### Your task
Go through the data line by line and count the lines that hold "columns". Reply with the total only.

:: Information

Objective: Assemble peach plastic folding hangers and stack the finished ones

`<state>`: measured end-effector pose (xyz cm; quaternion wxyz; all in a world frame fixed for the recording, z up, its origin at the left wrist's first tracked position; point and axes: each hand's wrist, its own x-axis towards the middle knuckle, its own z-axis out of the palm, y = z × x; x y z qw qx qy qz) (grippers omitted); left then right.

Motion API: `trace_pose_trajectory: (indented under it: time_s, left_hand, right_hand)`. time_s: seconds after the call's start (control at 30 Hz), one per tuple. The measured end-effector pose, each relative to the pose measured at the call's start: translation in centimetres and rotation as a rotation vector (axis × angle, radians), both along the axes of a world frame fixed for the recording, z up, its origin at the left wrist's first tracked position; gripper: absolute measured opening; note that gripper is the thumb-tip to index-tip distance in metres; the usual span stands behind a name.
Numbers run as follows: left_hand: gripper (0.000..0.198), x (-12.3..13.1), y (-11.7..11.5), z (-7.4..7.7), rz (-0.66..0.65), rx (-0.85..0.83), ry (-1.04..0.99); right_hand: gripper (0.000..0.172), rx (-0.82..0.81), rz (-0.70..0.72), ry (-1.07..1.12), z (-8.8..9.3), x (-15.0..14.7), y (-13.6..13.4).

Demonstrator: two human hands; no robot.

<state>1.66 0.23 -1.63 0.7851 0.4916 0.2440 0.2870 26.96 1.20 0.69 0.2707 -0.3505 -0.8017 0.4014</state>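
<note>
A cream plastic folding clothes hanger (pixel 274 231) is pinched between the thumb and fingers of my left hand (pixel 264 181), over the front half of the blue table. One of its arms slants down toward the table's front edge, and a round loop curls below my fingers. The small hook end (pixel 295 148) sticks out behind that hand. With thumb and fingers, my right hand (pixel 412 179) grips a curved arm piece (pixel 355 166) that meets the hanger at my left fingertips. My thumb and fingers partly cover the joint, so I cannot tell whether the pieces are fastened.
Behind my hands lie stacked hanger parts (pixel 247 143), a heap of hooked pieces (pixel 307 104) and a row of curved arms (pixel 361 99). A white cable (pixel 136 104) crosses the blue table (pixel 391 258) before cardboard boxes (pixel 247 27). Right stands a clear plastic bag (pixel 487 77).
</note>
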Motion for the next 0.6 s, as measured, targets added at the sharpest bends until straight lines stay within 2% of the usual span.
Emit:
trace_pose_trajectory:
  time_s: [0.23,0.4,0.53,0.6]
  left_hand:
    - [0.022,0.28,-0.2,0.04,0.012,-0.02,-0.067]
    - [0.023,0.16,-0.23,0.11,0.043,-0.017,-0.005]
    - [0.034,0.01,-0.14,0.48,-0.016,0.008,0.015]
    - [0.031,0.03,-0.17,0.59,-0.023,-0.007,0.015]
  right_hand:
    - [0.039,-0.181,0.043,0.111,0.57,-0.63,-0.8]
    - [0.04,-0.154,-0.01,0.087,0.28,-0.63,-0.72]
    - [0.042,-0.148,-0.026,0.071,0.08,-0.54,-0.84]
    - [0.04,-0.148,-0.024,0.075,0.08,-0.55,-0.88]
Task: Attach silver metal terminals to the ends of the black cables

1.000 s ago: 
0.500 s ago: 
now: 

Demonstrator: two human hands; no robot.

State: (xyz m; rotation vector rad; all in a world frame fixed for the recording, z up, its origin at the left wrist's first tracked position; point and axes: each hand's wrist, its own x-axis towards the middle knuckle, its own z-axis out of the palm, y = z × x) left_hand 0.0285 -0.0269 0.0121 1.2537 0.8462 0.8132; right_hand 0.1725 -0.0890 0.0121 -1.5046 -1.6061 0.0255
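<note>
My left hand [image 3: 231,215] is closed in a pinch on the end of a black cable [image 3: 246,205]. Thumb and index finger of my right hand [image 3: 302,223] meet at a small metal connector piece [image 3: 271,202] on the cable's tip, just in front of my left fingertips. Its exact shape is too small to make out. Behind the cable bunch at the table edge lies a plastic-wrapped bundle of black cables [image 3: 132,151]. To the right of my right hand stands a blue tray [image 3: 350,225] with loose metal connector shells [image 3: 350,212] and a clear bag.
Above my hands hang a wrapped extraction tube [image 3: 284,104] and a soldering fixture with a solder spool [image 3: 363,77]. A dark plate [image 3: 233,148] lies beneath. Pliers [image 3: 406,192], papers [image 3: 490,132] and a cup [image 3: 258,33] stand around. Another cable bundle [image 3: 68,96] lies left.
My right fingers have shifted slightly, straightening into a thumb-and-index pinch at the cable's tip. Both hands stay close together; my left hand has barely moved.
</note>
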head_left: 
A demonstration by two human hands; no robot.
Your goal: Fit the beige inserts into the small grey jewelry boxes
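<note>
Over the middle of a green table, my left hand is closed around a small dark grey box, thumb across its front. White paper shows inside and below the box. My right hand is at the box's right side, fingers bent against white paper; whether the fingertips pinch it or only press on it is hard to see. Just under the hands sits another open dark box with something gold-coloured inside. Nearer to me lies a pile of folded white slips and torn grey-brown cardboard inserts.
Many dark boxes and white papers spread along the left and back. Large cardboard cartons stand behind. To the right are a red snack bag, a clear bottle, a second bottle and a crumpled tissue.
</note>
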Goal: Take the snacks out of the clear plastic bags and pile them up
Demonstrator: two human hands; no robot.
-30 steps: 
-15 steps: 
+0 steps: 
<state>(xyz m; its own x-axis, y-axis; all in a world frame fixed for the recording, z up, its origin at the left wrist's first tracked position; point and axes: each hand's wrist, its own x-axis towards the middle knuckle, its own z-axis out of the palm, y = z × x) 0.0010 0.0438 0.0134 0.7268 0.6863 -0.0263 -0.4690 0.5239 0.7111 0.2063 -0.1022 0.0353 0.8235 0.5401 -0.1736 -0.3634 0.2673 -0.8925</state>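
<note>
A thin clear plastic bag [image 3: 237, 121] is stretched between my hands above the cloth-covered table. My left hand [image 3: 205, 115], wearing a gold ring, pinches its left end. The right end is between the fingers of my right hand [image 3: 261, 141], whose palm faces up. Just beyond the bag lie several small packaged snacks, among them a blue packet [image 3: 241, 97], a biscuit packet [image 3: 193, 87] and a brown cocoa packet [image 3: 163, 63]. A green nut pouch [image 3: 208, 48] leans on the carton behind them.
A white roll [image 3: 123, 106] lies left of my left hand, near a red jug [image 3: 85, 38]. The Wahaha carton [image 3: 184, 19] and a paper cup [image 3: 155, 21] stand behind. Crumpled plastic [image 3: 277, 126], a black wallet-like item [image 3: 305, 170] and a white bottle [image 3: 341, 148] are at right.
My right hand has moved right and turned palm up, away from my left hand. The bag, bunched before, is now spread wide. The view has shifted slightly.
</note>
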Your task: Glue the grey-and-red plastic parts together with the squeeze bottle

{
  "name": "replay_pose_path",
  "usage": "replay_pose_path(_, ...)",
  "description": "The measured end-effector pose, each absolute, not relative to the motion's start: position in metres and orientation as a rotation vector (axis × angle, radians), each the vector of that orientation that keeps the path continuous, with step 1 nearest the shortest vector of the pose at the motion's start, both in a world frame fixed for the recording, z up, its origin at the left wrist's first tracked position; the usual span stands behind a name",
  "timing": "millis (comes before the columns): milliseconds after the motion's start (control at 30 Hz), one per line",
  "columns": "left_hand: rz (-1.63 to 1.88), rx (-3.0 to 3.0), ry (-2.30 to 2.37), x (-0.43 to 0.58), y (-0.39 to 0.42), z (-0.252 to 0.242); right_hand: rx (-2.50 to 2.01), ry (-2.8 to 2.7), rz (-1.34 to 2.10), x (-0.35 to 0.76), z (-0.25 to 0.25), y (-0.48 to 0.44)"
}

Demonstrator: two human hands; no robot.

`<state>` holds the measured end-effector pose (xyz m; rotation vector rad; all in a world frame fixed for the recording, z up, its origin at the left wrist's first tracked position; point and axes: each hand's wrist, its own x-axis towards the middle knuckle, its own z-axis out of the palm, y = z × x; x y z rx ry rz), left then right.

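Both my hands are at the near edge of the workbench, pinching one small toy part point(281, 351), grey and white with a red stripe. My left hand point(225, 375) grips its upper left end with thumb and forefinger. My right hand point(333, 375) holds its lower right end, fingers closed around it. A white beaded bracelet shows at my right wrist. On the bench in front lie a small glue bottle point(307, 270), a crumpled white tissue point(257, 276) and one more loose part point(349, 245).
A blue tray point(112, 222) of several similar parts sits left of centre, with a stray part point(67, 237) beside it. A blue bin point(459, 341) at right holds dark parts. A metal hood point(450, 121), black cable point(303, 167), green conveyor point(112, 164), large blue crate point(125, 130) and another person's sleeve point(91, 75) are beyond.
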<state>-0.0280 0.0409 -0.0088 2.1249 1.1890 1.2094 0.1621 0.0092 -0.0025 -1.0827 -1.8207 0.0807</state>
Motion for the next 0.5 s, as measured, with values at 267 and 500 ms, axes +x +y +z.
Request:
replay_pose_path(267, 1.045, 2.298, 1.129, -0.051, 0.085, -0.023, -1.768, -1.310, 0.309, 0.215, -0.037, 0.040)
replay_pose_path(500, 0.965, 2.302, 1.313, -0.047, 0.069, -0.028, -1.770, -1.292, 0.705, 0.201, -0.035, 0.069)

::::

### Response box
2